A federal report from actuaries at the Centers for Medicare and Medicaid Services documented trends that are likely to further fuel the battle between Republicans and Democrats over how to slow health-care spending growth that has already put the U.S. far ahead of most comparable wealthy countries.
Overall, national health-care spending rose to $3.65 trillion in 2018, up 4.6% from 2017. The U.S. spent $11,172 per person, and national health-care spending accounted for 17.7% of the economy last year, compared with 17.9% in 2017.
The data indicate some notable shifts related to changes in insurance coverage, the price of drugs and legislative actions.
Retail prescription drug prices declined by 1% in 2018, the first drop since 1973. The decrease reflects a decline in generic drug prices and relatively slow growth in prices for brand-name drugs, officials said. President Trump has angered Democrats by taking credit for prescription-drug prices he says are falling, and the data may fuel further scrutiny over the effectiveness of administrative policies to spur greater use of generics.
The number of people without insurance rose by 1 million in 2018 for the second consecutive year, with 30.7 million individuals uninsured. Democrats have criticized Mr. Trump for his efforts—including ending billions of dollars in payments to insurers and expanding health plans that are cheaper but don’t provide the health law’s consumer protections—to roll back the 2010 Obama-era health law that expanded coverage to an estimated 20 million people.
While the overall acceleration in national health-care spending wasn’t that large relative to other years, an Affordable Care Act tax accounts for most of the increase, according to the report.

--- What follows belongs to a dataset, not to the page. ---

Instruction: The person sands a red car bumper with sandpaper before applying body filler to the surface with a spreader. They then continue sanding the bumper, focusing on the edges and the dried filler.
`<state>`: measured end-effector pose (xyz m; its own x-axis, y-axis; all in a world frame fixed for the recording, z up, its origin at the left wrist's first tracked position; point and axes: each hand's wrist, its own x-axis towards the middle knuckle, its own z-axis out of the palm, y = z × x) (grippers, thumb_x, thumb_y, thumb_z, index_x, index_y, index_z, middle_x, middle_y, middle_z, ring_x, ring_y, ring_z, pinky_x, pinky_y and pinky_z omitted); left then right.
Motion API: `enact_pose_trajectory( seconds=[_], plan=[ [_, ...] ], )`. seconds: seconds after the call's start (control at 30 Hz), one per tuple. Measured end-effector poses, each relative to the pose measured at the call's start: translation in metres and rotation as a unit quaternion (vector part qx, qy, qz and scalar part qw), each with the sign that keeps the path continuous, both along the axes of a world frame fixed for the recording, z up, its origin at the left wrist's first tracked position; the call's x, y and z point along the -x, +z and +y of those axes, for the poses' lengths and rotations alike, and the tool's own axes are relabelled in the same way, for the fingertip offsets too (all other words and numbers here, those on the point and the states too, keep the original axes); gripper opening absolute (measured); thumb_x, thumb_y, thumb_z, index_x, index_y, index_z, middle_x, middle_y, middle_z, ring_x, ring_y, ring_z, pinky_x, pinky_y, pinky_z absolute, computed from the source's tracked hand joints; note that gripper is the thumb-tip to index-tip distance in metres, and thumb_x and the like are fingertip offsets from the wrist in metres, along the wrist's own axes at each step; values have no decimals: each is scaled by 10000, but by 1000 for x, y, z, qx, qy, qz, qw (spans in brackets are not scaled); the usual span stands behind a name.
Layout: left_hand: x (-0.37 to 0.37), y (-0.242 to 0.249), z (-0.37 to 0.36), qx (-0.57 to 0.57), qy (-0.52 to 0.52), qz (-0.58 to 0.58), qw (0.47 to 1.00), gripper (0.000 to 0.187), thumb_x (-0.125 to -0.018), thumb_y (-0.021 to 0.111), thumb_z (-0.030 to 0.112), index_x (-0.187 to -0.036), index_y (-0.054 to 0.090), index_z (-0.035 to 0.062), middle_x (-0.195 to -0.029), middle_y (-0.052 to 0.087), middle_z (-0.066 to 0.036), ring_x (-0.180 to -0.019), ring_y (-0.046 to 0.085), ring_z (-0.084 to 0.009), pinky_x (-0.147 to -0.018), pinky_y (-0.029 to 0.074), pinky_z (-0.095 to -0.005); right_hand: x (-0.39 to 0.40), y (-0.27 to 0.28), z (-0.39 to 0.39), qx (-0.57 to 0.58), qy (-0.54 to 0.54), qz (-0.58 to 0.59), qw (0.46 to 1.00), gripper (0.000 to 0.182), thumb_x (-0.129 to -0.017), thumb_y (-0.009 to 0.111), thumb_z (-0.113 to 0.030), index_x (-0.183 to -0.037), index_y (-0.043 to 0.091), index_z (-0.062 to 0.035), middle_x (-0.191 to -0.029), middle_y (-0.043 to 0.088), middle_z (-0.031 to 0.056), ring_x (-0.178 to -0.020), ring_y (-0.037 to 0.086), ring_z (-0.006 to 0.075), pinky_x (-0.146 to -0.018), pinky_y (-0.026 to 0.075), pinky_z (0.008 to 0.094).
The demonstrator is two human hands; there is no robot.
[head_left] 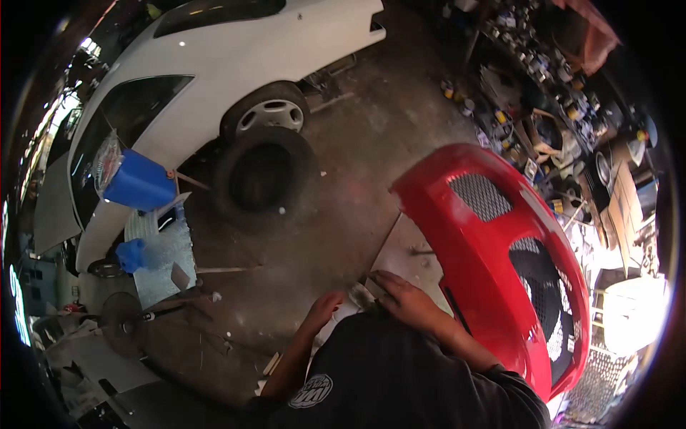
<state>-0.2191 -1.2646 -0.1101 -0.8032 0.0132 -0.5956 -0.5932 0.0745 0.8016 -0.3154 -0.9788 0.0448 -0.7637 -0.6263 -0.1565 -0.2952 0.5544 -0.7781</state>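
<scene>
Close to the front of the dark shirt, my right hand (407,299) has its fingers bent over the end of a small pale item (363,294), too small to name. My left hand (326,312) is just left of it, thumb and fingers close together; whether it holds anything is hidden. A glossy red car bumper (464,236) with mesh openings stands to the right of my right hand, on or against a light panel (407,247). My right forearm lies near its lower edge.
A white car (214,53) fills the upper left, a loose tyre (264,179) beside its wheel. A blue bin (139,180) stands by a sheet-covered surface (168,261) on the left. Cluttered tools and cans (529,64) line the right. A round fan-like object (121,323) is lower left.
</scene>
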Motion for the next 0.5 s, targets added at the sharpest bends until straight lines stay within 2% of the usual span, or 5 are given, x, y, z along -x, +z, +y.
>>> enact_pose_trajectory(
  seconds=[0.07, 0.2, 0.33, 0.47, 0.5],
  plan=[
    [46, 49, 2, -109, 64, -4, 992, 389, -1052, 533, 391, -1192, 664, 52, -1119, 702, -55, -1020, 651, -159, -904, 507, -334, 22, 4, -20, 6, 16, 2, 1000, 552, -901, 656, -190, -1416, 522, -41, -1514, 461, 186, -1326, 521, 376, -1089, 454, 433],
    [112, 106, 1, -147, -6, 9, 989, 377, -1051, 540, 393, -1188, 641, 57, -1060, 689, -47, -951, 651, -144, -846, 527, -325, 66, 3, -63, 20, 34, 72, 997, 542, -855, 706, -146, -1366, 571, -29, -1507, 468, 186, -1301, 545, 374, -1076, 469, 425],
    [182, 97, -14, -212, 34, 21, 976, 346, -1049, 534, 384, -1190, 627, 81, -1055, 697, -37, -942, 664, -140, -809, 529, -319, 139, -10, -109, 24, 52, 71, 996, 529, -850, 736, -123, -1338, 581, 7, -1494, 461, 238, -1306, 528, 413, -1073, 470, 439],
    [252, 93, -54, -256, 105, 40, 960, 272, -1042, 515, 304, -1167, 627, 90, -1065, 700, -35, -910, 675, -147, -801, 547, -322, 234, -10, -147, 21, 140, 62, 988, 717, -773, 841, -189, -1383, 538, 37, -1553, 383, 259, -1381, 452, 425, -1099, 444, 438],
    [268, 81, -67, -276, 142, 45, 949, 256, -1038, 516, 287, -1164, 628, 94, -1070, 701, -38, -905, 676, -147, -802, 549, -324, 255, -1, -159, 3, 153, 50, 987, 876, -730, 878, -221, -1458, 459, 28, -1608, 308, 238, -1441, 386, 399, -1146, 393, 431]
  ],
)
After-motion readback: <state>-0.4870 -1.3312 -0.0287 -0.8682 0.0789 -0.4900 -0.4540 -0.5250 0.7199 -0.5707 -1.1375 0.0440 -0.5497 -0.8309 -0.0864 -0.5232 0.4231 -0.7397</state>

The tax, an annual fee on all health insurers, is among several imposed under the law to cover its estimated 10-year cost of more than $1 trillion.

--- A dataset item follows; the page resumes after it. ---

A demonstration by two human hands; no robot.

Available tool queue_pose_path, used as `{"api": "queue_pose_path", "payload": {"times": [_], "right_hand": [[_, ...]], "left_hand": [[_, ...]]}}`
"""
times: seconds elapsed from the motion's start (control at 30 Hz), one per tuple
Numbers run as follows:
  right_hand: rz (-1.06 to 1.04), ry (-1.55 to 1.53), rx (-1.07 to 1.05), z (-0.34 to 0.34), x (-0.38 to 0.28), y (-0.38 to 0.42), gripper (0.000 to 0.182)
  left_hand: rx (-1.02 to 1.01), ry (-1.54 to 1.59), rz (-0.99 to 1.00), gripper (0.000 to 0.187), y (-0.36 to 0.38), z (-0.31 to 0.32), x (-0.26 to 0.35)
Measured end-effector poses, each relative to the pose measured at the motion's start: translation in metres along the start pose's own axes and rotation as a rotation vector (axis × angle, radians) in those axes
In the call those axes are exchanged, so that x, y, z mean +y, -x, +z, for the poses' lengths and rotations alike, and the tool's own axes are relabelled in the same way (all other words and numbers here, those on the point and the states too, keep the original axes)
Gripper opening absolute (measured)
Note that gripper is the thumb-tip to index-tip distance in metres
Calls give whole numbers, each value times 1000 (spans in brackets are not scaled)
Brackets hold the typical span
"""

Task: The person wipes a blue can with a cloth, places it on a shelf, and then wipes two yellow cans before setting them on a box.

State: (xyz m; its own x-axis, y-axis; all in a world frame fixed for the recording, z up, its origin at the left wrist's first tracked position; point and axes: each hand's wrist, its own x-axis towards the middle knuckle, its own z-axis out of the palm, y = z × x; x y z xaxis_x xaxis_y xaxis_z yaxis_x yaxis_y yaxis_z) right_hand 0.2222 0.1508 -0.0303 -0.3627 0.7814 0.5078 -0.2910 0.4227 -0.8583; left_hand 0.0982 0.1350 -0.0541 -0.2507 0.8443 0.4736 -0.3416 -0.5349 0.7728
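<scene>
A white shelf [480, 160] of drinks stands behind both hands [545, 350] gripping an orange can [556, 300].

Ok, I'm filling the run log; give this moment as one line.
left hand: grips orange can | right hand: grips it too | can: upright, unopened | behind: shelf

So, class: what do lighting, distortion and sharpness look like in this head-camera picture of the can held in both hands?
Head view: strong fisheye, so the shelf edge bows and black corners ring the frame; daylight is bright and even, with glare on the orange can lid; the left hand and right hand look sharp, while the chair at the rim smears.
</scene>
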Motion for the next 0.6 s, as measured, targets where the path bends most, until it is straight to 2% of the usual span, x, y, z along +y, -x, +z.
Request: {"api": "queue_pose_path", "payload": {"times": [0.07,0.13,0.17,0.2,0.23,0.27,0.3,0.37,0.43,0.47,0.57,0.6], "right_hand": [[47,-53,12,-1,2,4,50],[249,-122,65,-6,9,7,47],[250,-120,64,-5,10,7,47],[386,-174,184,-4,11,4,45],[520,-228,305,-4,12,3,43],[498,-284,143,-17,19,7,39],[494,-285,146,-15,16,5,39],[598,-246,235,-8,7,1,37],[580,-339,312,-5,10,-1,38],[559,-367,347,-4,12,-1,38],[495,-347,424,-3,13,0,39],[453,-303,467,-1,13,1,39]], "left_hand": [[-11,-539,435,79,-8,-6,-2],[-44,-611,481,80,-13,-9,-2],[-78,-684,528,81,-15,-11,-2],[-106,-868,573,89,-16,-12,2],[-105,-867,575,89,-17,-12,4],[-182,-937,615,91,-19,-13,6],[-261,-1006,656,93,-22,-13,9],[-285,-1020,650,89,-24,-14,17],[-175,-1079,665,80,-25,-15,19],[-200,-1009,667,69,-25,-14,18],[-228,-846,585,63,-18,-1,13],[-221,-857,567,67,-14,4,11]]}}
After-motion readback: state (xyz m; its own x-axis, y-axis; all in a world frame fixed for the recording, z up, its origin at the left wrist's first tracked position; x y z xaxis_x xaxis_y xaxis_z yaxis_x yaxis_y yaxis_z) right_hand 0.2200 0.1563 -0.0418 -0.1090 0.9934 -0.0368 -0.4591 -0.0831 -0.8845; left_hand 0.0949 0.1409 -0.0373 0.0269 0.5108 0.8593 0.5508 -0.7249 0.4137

The tax has been controversial, with consumer and industry groups saying it will raise premiums and hurt consumers. Congress suspended the tax in 2017 and 2019. It is slated to kick in again in 2020.

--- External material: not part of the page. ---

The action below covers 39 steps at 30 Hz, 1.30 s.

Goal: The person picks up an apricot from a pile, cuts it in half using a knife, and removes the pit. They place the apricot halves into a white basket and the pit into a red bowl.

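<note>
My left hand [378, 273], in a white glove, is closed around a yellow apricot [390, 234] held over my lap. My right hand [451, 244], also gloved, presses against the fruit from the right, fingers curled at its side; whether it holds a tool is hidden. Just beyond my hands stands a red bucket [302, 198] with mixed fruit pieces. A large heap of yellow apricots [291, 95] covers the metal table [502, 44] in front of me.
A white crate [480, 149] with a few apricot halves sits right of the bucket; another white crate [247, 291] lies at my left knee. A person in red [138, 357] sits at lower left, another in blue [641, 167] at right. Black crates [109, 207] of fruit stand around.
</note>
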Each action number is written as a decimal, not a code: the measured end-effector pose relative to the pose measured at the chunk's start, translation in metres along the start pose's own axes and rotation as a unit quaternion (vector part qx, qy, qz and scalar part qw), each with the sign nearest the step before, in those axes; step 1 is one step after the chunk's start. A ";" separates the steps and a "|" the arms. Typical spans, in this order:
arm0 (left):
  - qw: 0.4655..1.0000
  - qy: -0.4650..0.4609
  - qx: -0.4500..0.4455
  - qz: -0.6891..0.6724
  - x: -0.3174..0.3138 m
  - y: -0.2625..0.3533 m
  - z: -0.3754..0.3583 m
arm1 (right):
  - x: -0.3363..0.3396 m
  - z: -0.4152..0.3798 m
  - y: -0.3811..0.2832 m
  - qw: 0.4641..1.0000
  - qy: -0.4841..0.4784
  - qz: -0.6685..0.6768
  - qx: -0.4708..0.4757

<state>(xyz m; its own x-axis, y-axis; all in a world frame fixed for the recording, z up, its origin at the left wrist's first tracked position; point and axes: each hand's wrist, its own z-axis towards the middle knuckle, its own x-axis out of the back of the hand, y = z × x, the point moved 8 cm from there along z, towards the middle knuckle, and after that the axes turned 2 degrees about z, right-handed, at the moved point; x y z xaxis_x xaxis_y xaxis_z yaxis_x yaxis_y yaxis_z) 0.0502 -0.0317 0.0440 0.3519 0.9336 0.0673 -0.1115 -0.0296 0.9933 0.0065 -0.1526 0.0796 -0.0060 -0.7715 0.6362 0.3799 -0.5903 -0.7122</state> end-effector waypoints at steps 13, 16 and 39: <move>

Federal officials on Thursday linked the tax to a rise in the net cost of private insurance, which includes factors such as insurers’ costs for premium taxes and bills. The cost grew 15.3% last year to $164 billion, its fastest rate of increase in 15 years.
Officials said the growth in the net cost of insurance was also behind some of the growth in spending on Medicaid, a federal-state program for low-income and disabled people. Overall spending on the program increased 3% to about $598 billion in 2018.
The impact of the tax in 2018, when it was in effect, could provide a glimpse at its implications for future years and galvanize its opponents. A coalition of industry and consumer groups are lobbying for a two-year delay. The levy, known as the “HIT tax,” is expected to generate $15.5 billion in 2020, according to the Internal Revenue Service.
Officials also said the tax played a role in a 6.7% increase in spending last year on per-enrollee private health insurance—the amount spent per person on health coverage, including premiums paid to managed care, self-insured health plans and others—which is the highest growth rate since 7.5% in 2004.
“It was responsible for a significant portion of the rise we saw,” said Micah Hartman, the report’s lead author.
The national spending data provides a window into the areas of the industry that are driving increases as well as the factors behind that rise.
On average, wealthy European countries spend about half as much per person on health care than the U.S. does, according to the Kaiser Family Foundation. In 2016, the U.S. had the lowest life expectancy of 12 comparable countries despite the higher spending.
Health-care spending is expected to accelerate as baby boomers age and as prices for medical services grow. Health care’s share of the economy is projected to climb to 19.4% by 2027 from 17.9% in 2017, according to a federal report from February.
The rise in federal health-care spending is evident now. Last year, growth in Medicare spending rose 6.4% compared with 4.2% in 2017, reaching $750.2 billion. Enrollment in the federal health program for seniors and the disabled was largely unchanged.
One factor driving spending increases is medical prices, such as the cost of procedures. The 2.1% growth in medical prices last year, which was largely caused by inflation, was the most rapid since 2011.
Personal health-care spending grew at the same rate in 2018 as in 2017, as slower growth in the use of services was offset by faster growth in prices. Last year, the increase in U.S. per capita spending rose to 4%, up from 3.5% in 2017, in large part because of rising growth in medical prices, officials said.
In addition, retail prescription drug spending rose 2.5% last year, up from 1.4% in 2017, as spending on new cancer and autoimmune drugs was offset by a decline in price growth and more use of generic drugs.